Discouraged by the apparent failure of Carnival of Souls and busy with Centron assignments, Harvey never directed another feature, though he did make several aborted attempts. One was Flannagan's Smoke, a comedy script written by John Clifford concerning an escaped gas from a chemist's laboratory and its effect on the townspeople. Another was The Reluctant Witch, with a screenplay adapted by KU professor James E. Gunn from his own science fiction short story of the same title. Unlike Carnival of Souls, this was actually to be a Centron production, as Harvey had persuaded the company to delve into feature films. Shooting did begin, in the late 1960s, but it was not long before budgetary problems and conflicts with the lead actor ultimately shut down the production of The Reluctant Witch. Some unedited footage still survives. Harvey also wrote an un-produced feature screenplay of his own, entitled Windwagon, which was a historical dramatization of the Kansas territorial period and "sailing wagon" innovations of the late nineteenth century.

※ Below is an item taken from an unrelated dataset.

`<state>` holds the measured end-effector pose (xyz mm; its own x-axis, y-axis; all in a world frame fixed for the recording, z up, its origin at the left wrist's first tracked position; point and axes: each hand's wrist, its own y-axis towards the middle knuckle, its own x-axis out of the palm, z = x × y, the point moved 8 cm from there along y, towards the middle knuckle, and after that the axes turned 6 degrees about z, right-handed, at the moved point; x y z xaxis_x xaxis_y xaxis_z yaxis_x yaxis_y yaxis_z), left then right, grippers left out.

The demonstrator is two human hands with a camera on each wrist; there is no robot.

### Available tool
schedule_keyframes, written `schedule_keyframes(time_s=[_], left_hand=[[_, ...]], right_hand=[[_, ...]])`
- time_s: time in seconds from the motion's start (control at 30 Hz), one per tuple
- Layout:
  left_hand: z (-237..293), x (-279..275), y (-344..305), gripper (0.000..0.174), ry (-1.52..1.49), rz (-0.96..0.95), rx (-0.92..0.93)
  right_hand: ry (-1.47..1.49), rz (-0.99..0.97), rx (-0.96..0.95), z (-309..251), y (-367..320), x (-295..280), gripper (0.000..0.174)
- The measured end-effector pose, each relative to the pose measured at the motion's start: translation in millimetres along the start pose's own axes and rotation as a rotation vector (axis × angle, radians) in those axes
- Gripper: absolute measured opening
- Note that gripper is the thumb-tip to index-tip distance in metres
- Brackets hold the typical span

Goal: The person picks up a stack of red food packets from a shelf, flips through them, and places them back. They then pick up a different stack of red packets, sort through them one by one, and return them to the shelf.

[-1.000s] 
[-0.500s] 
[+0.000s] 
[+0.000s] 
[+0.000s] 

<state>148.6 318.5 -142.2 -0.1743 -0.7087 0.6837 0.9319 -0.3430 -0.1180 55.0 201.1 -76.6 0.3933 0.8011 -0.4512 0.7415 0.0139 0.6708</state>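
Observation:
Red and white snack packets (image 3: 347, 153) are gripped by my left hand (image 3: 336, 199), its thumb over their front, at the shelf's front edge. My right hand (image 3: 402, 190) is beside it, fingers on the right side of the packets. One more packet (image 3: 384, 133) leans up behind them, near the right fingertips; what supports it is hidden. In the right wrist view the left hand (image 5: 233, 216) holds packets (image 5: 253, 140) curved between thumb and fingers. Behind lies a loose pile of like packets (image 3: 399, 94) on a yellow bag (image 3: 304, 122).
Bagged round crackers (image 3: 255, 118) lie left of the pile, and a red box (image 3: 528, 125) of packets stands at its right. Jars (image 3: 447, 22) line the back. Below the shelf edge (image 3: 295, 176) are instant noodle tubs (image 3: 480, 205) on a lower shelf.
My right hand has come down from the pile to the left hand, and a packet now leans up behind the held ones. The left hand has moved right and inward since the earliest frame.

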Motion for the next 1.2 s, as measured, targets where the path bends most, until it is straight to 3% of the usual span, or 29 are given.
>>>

Harvey did live to see the belated recognition of Carnival of Souls, which began in earnest during the mid-1980s. The peak of this revival of interest was a nationally publicized cast and crew reunion in Lawrence in 1989, followed by the movie's first legal release on home video, which sparked a number of high-profile reviews and articles. Several years later, Harvey was diagnosed with pancreatic cancer. On April 3, 1996, weeks after the sound stage at KU's Oldfather Studios (home of the KU film school and formerly Centron's headquarters) was officially christened the "Herk Harvey Sound Stage" in a large ceremony, Harvey died at his home in Lawrence.
The Academy Film Archive preserved "Carnival of Souls" in 2012.